Can phones, syllables, and words emerge as side-products of cross-situational audiovisual learning? -- A computational investigation
Khazar Khorrami,Okko Räsänen
DOI: https://doi.org/10.34842/w3vw-s845
2021-09-29
Abstract:Decades of research has studied how language learning infants learn to
discriminate speech sounds, segment words, and associate words with their
meanings. While gradual development of such capabilities is unquestionable, the
exact nature of these skills and the underlying mental representations yet
remains unclear. In parallel, computational studies have shown that basic
comprehension of speech can be achieved by statistical learning between speech
and concurrent referentially ambiguous visual input. These models can operate
without prior linguistic knowledge such as representations of linguistic units,
and without learning mechanisms specifically targeted at such units.

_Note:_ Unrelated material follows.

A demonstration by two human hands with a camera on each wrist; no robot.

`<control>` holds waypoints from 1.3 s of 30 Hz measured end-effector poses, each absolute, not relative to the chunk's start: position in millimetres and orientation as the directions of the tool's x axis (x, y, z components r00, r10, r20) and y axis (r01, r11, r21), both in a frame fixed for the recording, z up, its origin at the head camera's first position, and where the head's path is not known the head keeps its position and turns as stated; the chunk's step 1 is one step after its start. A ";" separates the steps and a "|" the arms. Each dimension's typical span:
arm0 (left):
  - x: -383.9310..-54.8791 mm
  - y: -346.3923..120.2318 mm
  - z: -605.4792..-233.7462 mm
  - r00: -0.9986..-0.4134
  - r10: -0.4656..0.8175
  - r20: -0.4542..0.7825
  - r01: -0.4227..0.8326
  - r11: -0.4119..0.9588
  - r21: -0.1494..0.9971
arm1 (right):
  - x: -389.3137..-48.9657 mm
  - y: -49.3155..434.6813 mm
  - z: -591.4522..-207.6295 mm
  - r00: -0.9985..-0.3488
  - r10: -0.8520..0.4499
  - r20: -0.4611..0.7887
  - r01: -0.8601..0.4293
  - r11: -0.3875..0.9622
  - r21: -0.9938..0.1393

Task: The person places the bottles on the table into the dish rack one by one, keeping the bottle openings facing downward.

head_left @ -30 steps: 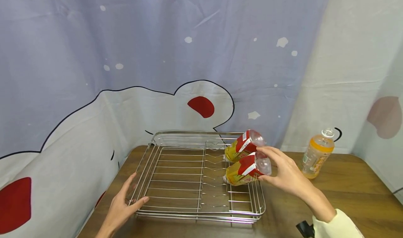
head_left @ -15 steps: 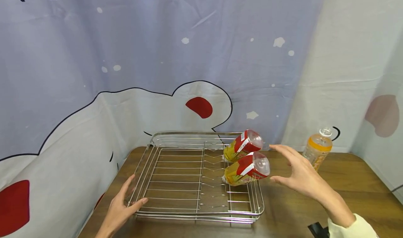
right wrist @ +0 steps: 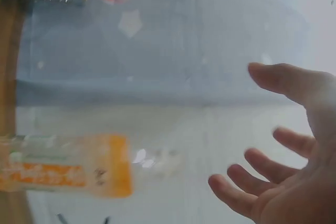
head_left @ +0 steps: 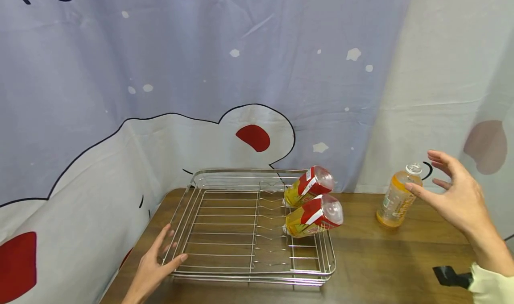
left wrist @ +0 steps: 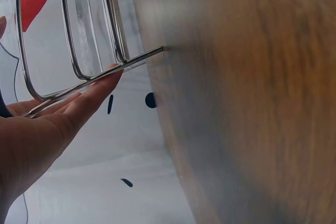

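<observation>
My left hand [head_left: 150, 264] holds the left front corner of a wire dish rack [head_left: 225, 232], its thumb over the rim and its fingers along the outer side. In the left wrist view, fingers [left wrist: 86, 103] lie against the metal bars. Two empty plastic bottles with red and yellow labels, a rear one [head_left: 309, 185] and a front one [head_left: 314, 216], lean necks down on the right part of the rack. My right hand [head_left: 462, 197] is spread beside an uncapped clear bottle with an orange label [head_left: 397, 199]. The right wrist view shows a gap between the fingers and this bottle [right wrist: 68, 166].
The rack stands on a brown wooden table [head_left: 361, 259]. Behind and at the sides hangs a printed curtain [head_left: 192, 72] in blue-grey and white. A black strap [head_left: 451, 276] sits by my right sleeve [head_left: 491, 286].
My right hand has let go of the front red-labelled bottle and moved right to the orange-labelled bottle. The two bottles stay leaning in the rack. My left hand keeps its place.
</observation>
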State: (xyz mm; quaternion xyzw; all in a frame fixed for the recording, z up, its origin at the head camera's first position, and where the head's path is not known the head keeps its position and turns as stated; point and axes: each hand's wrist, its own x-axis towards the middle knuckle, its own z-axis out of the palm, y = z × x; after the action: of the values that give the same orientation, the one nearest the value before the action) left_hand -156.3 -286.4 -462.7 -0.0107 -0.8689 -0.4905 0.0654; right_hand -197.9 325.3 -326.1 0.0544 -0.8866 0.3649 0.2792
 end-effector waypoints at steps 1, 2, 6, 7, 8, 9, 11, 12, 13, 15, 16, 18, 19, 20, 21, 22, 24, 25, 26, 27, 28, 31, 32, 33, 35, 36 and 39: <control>-156.2 -286.3 -462.7 -0.991 -0.046 0.122 0.080 0.518 0.851 | -198.8 329.7 -329.3 -0.845 0.139 0.516 -0.276 0.714 -0.644; -156.2 -286.5 -463.0 -0.991 -0.046 0.125 0.083 0.520 0.850 | -200.1 333.5 -333.4 -0.852 0.167 0.496 -0.251 0.701 -0.668; -156.4 -287.4 -465.0 -0.988 -0.042 0.146 0.103 0.527 0.844 | -208.6 347.4 -358.7 -0.884 0.245 0.398 -0.158 0.645 -0.748; -156.4 -287.6 -465.7 -0.988 -0.040 0.152 0.108 0.529 0.842 | -211.1 350.8 -365.8 -0.893 0.255 0.371 -0.137 0.631 -0.763; -156.5 -287.8 -466.4 -0.986 -0.039 0.160 0.115 0.532 0.839 | -213.2 354.2 -372.9 -0.903 0.263 0.340 -0.115 0.615 -0.780; -156.6 -287.8 -466.9 -0.986 -0.038 0.164 0.119 0.534 0.837 | -214.6 357.7 -379.6 -0.912 0.266 0.312 -0.098 0.598 -0.795; -156.2 -288.1 -467.9 -0.984 -0.038 0.174 0.127 0.539 0.833 | -217.9 363.3 -392.9 -0.928 0.271 0.255 -0.060 0.566 -0.822; -156.1 -288.1 -468.1 -0.984 -0.038 0.177 0.129 0.539 0.832 | -219.0 365.8 -398.5 -0.934 0.270 0.234 -0.046 0.558 -0.829; -156.1 -288.0 -468.4 -0.983 -0.038 0.179 0.131 0.539 0.832 | -219.8 367.9 -403.6 -0.939 0.270 0.213 -0.032 0.548 -0.836; -155.9 -287.8 -468.7 -0.982 -0.039 0.183 0.135 0.535 0.834 | -221.6 371.2 -412.9 -0.947 0.267 0.180 -0.010 0.534 -0.846; -155.9 -287.7 -468.7 -0.982 -0.039 0.185 0.136 0.532 0.836 | -222.7 372.5 -417.2 -0.950 0.266 0.166 -0.001 0.526 -0.850; -155.7 -287.7 -468.4 -0.982 -0.040 0.187 0.138 0.526 0.839 | -224.6 374.4 -424.9 -0.957 0.254 0.140 0.011 0.514 -0.858; -155.7 -287.8 -468.2 -0.981 -0.042 0.189 0.139 0.526 0.839 | -225.7 375.0 -428.6 -0.960 0.250 0.127 0.017 0.506 -0.863; -155.6 -287.9 -467.8 -0.981 -0.043 0.188 0.138 0.524 0.840 | -226.8 375.6 -432.2 -0.963 0.243 0.115 0.022 0.499 -0.866; -155.5 -287.9 -467.8 -0.981 -0.043 0.189 0.139 0.524 0.840 | -227.8 375.8 -436.4 -0.966 0.239 0.102 0.031 0.494 -0.869; -155.5 -288.0 -467.9 -0.981 -0.043 0.190 0.139 0.523 0.841 | -228.8 375.7 -440.5 -0.967 0.238 0.091 0.039 0.491 -0.871; -155.5 -288.0 -468.2 -0.981 -0.044 0.190 0.140 0.523 0.841 | -230.8 375.4 -448.9 -0.969 0.237 0.067 0.058 0.484 -0.873; -155.7 -287.8 -468.0 -0.980 -0.045 0.192 0.141 0.523 0.841 | -232.2 375.2 -452.6 -0.970 0.235 0.058 0.064 0.481 -0.875; -156.0 -288.0 -468.2 -0.980 -0.043 0.195 0.144 0.522 0.840 | -233.6 374.9 -456.3 -0.971 0.234 0.050 0.071 0.480 -0.875; -156.3 -288.0 -468.3 -0.979 -0.043 0.198 0.147 0.521 0.841 | -235.0 374.4 -459.9 -0.972 0.233 0.041 0.077 0.477 -0.876; -156.7 -287.7 -468.2 -0.979 -0.041 0.199 0.149 0.521 0.841 | -235.8 374.2 -463.1 -0.972 0.232 0.035 0.082 0.475 -0.876; -157.2 -287.1 -467.6 -0.979 -0.037 0.201 0.153 0.520 0.840 | -238.8 372.8 -472.5 -0.974 0.226 0.032 0.081 0.473 -0.877; -157.3 -287.2 -467.5 -0.979 -0.036 0.201 0.153 0.519 0.841 | -240.0 371.5 -475.6 -0.974 0.225 0.031 0.084 0.481 -0.873; -157.2 -287.0 -467.2 -0.979 -0.036 0.199 0.152 0.517 0.842 | -241.1 369.9 -478.5 -0.974 0.225 0.032 0.084 0.489 -0.868; -156.9 -287.1 -466.7 -0.979 -0.036 0.199 0.152 0.519 0.841 | -243.3 366.2 -483.9 -0.972 0.231 0.036 0.089 0.506 -0.858; -156.8 -287.2 -466.8 -0.979 -0.037 0.199 0.152 0.518 0.842 | -244.1 364.0 -486.3 -0.971 0.237 0.035 0.094 0.514 -0.852; -156.3 -287.2 -466.8 -0.979 -0.037 0.200 0.154 0.514 0.844 | -245.1 357.4 -492.1 -0.963 0.266 0.037 0.114 0.530 -0.840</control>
State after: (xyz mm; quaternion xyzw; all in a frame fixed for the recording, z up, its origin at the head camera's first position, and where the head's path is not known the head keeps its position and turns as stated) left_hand -156.3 -287.2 -466.8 -0.0338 -0.8647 -0.4917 0.0967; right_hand -245.1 357.4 -492.1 -0.1091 -0.8708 0.4725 0.0806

This has
raised the question of to what extent knowledge of linguistic units, such as
phone(me)s, syllables, and words, could actually emerge as latent
representations supporting the translation between speech and representations
in other modalities, and without the units being proximal learning targets for
the learner. In this study, we formulate this idea as the so-called latent
language hypothesis (LLH), connecting linguistic representation learning to
general predictive processing within and across sensory modalities. We review
the extent that the audiovisual aspect of LLH is supported by the existing
computational studies. We then explore LLH further in extensive learning
simulations with different neural network models for audiovisual
cross-situational learning, and comparing learning from both synthetic and real
speech data. We investigate whether the latent representations learned by the
networks reflect phonetic, syllabic, or lexical structure of input speech by
utilizing an array of complementary evaluation metrics related to linguistic
selectivity and temporal characteristics of the representations. As a result,
we find that representations associated...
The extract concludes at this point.